• Task prompt:
Within the entries below, find every line that has the string "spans", then copy it.

• Supplied entries:

──────

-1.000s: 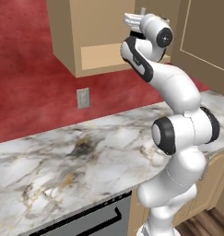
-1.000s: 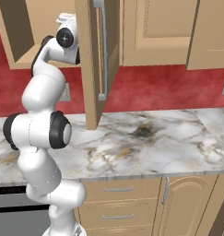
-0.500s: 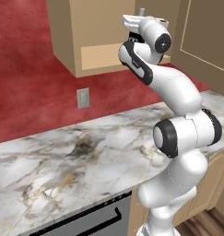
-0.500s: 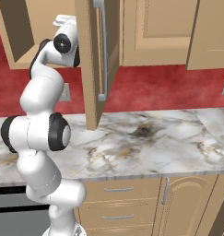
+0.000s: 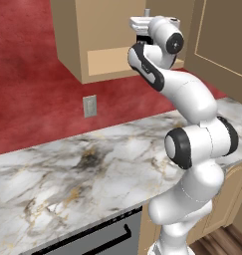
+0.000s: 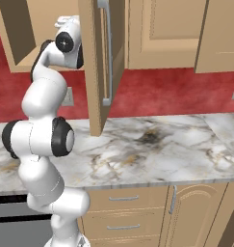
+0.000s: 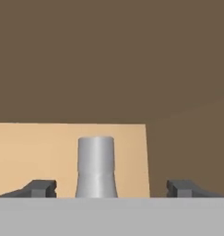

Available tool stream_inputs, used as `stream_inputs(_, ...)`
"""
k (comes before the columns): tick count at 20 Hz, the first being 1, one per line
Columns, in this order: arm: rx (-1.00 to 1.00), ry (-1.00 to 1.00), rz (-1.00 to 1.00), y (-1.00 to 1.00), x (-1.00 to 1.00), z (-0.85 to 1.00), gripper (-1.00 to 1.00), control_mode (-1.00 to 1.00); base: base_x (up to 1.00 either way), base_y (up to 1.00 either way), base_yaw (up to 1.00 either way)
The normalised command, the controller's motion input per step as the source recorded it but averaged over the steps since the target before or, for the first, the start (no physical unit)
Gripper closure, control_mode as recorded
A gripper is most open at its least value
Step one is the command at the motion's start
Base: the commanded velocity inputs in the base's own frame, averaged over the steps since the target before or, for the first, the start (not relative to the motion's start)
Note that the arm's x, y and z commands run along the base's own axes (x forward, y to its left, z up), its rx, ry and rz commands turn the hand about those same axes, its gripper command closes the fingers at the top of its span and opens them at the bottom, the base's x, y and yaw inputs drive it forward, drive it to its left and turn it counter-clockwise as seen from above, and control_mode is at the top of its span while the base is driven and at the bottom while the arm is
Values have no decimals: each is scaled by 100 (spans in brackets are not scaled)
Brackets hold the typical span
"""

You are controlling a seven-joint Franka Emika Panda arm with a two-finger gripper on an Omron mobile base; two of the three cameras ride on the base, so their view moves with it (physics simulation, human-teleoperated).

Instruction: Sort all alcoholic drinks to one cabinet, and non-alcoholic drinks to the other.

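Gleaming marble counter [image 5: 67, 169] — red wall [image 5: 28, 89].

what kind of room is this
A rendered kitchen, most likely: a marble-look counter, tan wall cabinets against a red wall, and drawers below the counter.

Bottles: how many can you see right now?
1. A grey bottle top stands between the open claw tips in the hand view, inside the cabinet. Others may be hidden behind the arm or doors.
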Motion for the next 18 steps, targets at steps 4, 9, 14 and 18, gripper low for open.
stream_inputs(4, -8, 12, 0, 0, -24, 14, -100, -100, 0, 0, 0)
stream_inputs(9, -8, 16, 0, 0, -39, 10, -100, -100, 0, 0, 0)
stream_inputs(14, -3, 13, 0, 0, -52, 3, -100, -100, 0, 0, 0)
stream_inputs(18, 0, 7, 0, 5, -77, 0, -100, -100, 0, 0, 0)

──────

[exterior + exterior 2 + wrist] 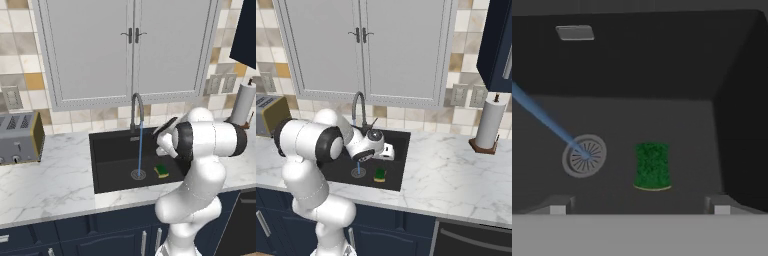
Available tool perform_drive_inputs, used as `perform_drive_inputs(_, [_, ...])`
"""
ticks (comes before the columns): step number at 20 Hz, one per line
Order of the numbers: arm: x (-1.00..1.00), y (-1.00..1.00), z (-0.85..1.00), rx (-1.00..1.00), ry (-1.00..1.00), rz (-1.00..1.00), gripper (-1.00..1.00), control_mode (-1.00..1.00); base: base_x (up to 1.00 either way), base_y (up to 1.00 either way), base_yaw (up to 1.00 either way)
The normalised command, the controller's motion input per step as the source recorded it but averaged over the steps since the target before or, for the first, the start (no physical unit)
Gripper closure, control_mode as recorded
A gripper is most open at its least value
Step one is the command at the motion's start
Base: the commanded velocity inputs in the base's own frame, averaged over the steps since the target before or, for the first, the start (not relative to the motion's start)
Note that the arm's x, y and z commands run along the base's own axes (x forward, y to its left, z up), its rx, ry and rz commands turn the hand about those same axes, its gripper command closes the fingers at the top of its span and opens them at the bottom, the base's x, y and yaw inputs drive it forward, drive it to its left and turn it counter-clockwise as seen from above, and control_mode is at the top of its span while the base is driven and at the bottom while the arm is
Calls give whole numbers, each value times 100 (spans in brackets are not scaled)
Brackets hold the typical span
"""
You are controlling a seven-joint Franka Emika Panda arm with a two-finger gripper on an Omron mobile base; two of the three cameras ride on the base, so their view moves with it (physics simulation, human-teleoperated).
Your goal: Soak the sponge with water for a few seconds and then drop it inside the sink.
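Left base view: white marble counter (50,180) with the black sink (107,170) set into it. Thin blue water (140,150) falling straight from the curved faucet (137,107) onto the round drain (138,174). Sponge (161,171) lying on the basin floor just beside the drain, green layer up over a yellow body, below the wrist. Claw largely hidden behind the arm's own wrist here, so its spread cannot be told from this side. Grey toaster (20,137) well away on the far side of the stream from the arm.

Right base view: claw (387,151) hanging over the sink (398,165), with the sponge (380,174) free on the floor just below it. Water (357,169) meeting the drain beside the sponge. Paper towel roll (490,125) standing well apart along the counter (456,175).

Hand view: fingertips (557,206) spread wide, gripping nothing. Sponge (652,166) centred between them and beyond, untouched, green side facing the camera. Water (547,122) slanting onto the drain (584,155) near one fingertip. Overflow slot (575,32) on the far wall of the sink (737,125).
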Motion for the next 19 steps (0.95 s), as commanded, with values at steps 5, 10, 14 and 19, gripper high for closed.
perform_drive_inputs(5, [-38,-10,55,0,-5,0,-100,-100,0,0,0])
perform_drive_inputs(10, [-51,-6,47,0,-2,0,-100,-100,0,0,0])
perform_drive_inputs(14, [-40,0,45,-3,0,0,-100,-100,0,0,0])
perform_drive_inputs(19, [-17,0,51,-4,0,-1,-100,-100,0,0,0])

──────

• Result of this task:
Values have no decimals: each is scaled by 100 (spans in brackets are not scaled)
Calls give whole numbers, each value times 100 (spans in brackets are not scaled)

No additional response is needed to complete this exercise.